Schäden genau überprüfen

Um eine Sanierung des Mauerwerks durchzuführen, muss das Schadensausmaß genau festgelegt werden. Zunächst wird die Fassade sorgfältig abgeklopft, um zu überprüfen, um möglicherweise Hohlräume auftreten. Fassaden mit WDVS-Platten besitzen allerdings generell einen hohlen Klang, sodass sich hinter dem Putz unwahrscheinlich Hohlräume bilden.
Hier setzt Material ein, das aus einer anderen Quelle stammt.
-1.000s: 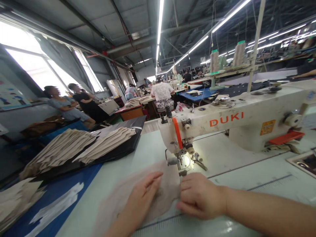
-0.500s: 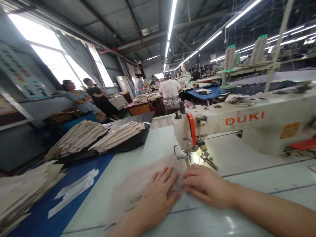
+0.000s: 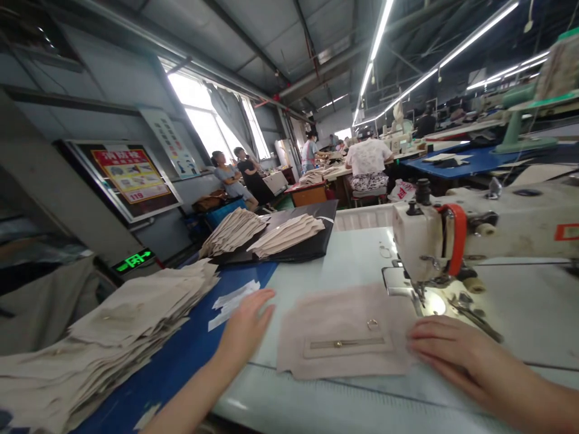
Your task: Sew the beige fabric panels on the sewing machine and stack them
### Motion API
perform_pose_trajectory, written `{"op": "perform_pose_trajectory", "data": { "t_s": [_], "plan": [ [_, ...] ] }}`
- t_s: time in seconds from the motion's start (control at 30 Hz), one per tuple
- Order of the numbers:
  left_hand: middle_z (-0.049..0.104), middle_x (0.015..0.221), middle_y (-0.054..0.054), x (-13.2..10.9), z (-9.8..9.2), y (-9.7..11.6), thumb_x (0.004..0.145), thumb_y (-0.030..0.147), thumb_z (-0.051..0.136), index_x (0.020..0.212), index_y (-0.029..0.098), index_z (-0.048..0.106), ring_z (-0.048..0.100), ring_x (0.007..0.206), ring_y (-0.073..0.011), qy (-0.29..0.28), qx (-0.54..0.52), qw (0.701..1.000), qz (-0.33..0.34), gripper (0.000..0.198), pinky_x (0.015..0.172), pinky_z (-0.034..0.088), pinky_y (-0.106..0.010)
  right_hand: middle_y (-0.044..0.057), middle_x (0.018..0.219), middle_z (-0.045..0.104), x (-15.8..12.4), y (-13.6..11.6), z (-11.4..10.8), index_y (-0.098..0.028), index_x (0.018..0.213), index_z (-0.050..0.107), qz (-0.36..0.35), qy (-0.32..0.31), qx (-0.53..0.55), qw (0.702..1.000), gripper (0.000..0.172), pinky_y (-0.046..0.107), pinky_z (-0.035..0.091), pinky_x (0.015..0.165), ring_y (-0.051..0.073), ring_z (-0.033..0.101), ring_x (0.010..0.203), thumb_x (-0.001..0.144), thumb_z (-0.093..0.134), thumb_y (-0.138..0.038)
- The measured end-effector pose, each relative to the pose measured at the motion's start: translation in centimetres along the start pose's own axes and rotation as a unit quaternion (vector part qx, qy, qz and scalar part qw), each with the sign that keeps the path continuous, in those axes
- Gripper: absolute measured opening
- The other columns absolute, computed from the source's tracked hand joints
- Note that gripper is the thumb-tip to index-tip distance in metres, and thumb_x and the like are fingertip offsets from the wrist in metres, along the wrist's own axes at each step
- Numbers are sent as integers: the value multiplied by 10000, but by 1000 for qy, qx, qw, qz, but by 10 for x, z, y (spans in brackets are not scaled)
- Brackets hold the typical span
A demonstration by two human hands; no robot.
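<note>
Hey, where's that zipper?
In the head view, the zipper lies low, just right of centre, on the beige cloth, between the left hand and the right hand.

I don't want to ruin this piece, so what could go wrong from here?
The right hand is at the edge of the fabric panel, near the needle area of the sewing machine, and might get hurt if the machine runs. The left hand is off the panel, so the cloth could slip or twist.
</note>
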State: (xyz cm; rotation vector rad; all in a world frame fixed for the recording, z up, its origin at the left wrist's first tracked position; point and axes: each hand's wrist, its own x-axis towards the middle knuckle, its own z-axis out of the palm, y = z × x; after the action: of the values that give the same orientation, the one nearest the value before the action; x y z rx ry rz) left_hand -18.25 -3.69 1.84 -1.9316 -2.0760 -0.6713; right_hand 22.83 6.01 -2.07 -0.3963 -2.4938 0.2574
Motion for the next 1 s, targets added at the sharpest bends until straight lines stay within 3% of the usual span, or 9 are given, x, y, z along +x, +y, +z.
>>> {"op": "perform_pose_trajectory", "data": {
  "t_s": [0.1, 0.2, 0.4, 1.0],
  "plan": [
    [760, 1079, -100, -9, -20, -58, 882, 398, 501, 977, 201, 756, 691, 1040, -283, 24, 63, 995, -70, 336, 972, 539, -424, 44, 1063, 769, 0, 2, 1, -268, 1076, 741, 10, 4, 4, 1000, 243, 312, 581, 901, 208, 720, 996, 950, 544, -203],
    [776, 958, -68, -20, -24, -81, 886, 410, 466, 873, 222, 756, 718, 912, -250, 13, 70, 993, -91, 345, 882, 572, -365, 46, 1039, 770, -1, 4, 5, -266, 1045, 746, 28, 0, 3, 1000, 237, 298, 596, 870, 207, 726, 978, 956, 530, -224],
    [773, 917, -90, -24, -11, -89, 864, 397, 442, 810, 216, 761, 714, 888, -267, 17, 70, 993, -95, 371, 844, 565, -349, 46, 1041, 768, -9, 11, 9, -285, 1054, 759, 54, 13, -22, 998, 229, 274, 607, 851, 201, 736, 966, 955, 554, -260],
    [781, 893, -105, -26, -16, -89, 875, 455, 377, 761, 223, 759, 705, 901, -291, 71, 110, 987, -95, 461, 856, 558, -388, 50, 992, 776, -8, 12, 7, -265, 1019, 758, 35, 35, -14, 999, 221, 252, 617, 790, 199, 746, 910, 937, 557, -227]
  ]
}}
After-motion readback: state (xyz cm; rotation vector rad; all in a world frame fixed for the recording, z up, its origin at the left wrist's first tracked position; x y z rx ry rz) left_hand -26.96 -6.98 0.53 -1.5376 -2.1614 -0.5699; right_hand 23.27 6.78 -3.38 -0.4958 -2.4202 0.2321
Die Tragfähigkeit des Putzes hingegen lässt sich leicht mit einem Klebebandtest feststellen. Hierbei wird ein längeres Stück stark klebendes Klebeband auf eine beliebige Stelle der Fassade gedrückt und sofort ruckartig wieder abgezogen. Sind Farbreste auf dem Klebeband sichtbar, muss eine Grundierung vor dem Streichen aufgetragen werden. Die Fassadensanierung ihrer Garage kann allerdings problemlos durchgeführt werden. Bleiben hingegen größere Stücke der Fassade am Klebeband hängen, muss eine komplette Fassadensanierung durchgeführt werden.